FIG. 2 is a TMT quantitative proteomics analysis of the degradation of intracellular proteins by Aurora-A PROTAC.
FIG. 3 is a graph showing the RNA-seq analysis of changes in gene expression under Aurora-A PROTAC treatment.
FIG. 4 shows the optimization of the concentration ratio of the composition of the present invention.
FIG. 5 is a graph of the synergistic inhibition of leukemia cell survival of the compositions of the present invention.
FIG. 6 is a graph of the synergistic inhibition of leukemia cell proliferation of a composition of the present invention.
FIG. 7 is a graph of the composition of the present invention inducing leukemia cell cycle arrest.

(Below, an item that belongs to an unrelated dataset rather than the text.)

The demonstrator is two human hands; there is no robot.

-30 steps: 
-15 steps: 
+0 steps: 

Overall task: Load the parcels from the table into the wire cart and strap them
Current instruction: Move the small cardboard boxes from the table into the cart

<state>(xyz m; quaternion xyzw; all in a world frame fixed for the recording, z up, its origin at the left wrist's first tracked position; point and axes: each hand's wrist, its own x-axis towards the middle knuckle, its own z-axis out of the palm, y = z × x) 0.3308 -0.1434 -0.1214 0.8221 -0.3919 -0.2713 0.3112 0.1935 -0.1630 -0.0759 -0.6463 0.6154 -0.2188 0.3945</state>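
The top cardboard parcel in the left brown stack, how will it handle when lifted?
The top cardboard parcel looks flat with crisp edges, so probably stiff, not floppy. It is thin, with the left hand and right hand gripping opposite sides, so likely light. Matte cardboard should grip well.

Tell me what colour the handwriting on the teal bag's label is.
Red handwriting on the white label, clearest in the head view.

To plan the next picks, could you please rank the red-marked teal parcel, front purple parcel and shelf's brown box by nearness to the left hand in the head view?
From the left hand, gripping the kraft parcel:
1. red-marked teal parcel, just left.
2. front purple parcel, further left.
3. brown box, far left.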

FIG. 8 shows that the composition of the present invention promotes apoptosis of leukemia cells.
FIG. 9 shows the ability of the composition of the present invention to inhibit the formation of methylcellulose colonies in leukemia cells.
Fig. 10 is a graph of the mitigating effect of the proteolytic targeting chimera composition of the invention on hook effect.
FIG. 11 is a graph of the inhibition of leukemia cell growth in an animal model by a composition of the invention.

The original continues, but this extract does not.